What you produce should be an exact transcription of the data, minus any pictures.
##### SOURCE DATA #####
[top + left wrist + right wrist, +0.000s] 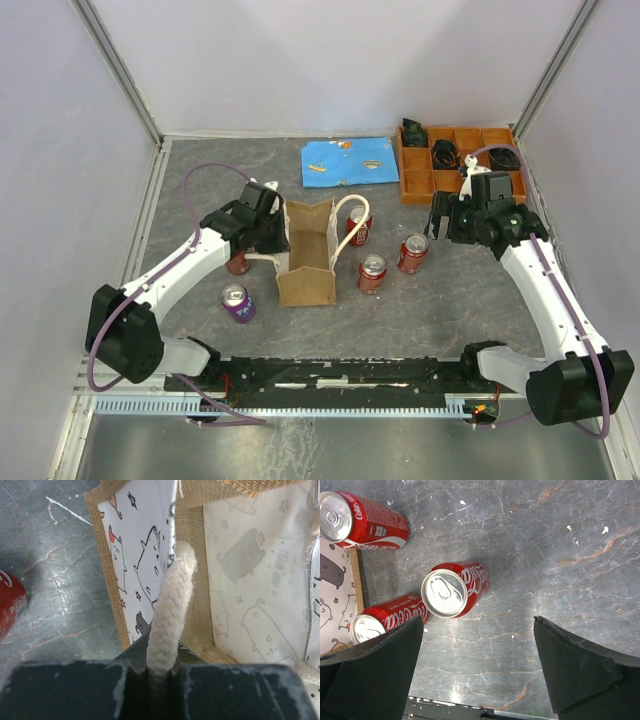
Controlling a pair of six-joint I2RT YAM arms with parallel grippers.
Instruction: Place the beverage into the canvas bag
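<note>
Three red cans (372, 272) stand on the bench (450, 310) right of the canvas bag (307, 255), and the right gripper (477, 625), jaws wide apart, hangs off centre over the outermost can (452, 590), so a straight descent could land one jaw on the lid and topple it into its neighbours. The left gripper (160, 672) has its jaws clamped on the bag's rope handle (170, 610); a slip there would let the mouth sag shut. Only the top view shows a purple can (237, 302) left of the bag, whereas only the left wrist view shows the pinched rope.
</note>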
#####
YOUR SOLUTION →
[top + left wrist + right wrist, +0.000s] 
Controlling a pair of six-joint I2RT YAM arms with parallel grippers.
Instruction: Place the beverage into the canvas bag
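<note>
Three red cans (372, 272) stand on the bench (450, 310) right of the canvas bag (307, 255), and the right gripper (477, 625), jaws wide apart, hangs off centre over the outermost can (452, 590), so a straight descent could land one jaw on the lid and topple it into its neighbours. The left gripper (160, 672) has its jaws clamped on the bag's rope handle (170, 610); a slip there would let the mouth sag shut. Only the top view shows a purple can (237, 302) left of the bag, whereas only the left wrist view shows the pinched rope.
</note>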

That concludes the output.